Organizer Susie Kalhorn describes it thus: “The concept of the tour is share creative ideas to simplify our lives, save money, and conserve resources. The ideas fall into three general categories: food security, energy conservation, and water conservation. Unlike the garden tour, not all of the sites are “pretty” in the traditional sense, but they do offer a lot of Island Funktionality!”
You can meet some rather cool folks, too, such as craft brewer Cliff Goodman, Tag Gornall who helped Vashon Theatre get its new digital projection system, Michael Laurie who is an expert on water systems of all kinds and co-wrote (with Susie Kalhorn) those Pesticide Hang-tags seen in True Value a few winter’s back, and Roger Sherman, grandson of the first white settlers on Vashon who still lives on the family homestead.
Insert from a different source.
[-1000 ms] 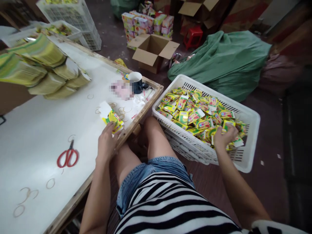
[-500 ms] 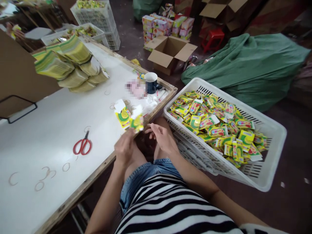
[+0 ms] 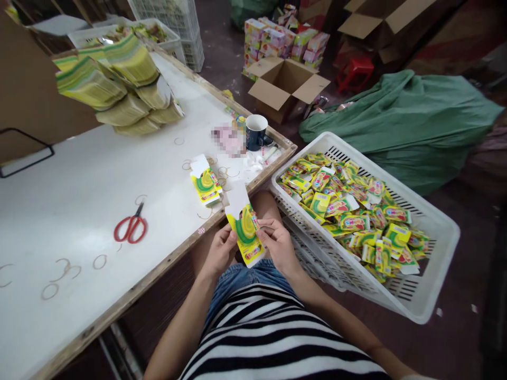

And if you’ve been impressed by the BURN Design Lab’s efforts to save the world with a smaller, cheaper, carbon-efficient cookstove, here’s your chance to see their work first hand.
Maps and descriptions of the tour will be available at the Ingenuity Tour’s table at the Saturday Market, so that’s a good starting point. And one of the sponsors, Island GreenTech, already has the map loaded: download it by clicking here: Island GreenTech.
And since you’re more likely to be teased by details than by my generalized description, here’s EXACTLY what you’ll see at each site (thanks to Susie Kalhorn and all the site hosts for the write-ups.)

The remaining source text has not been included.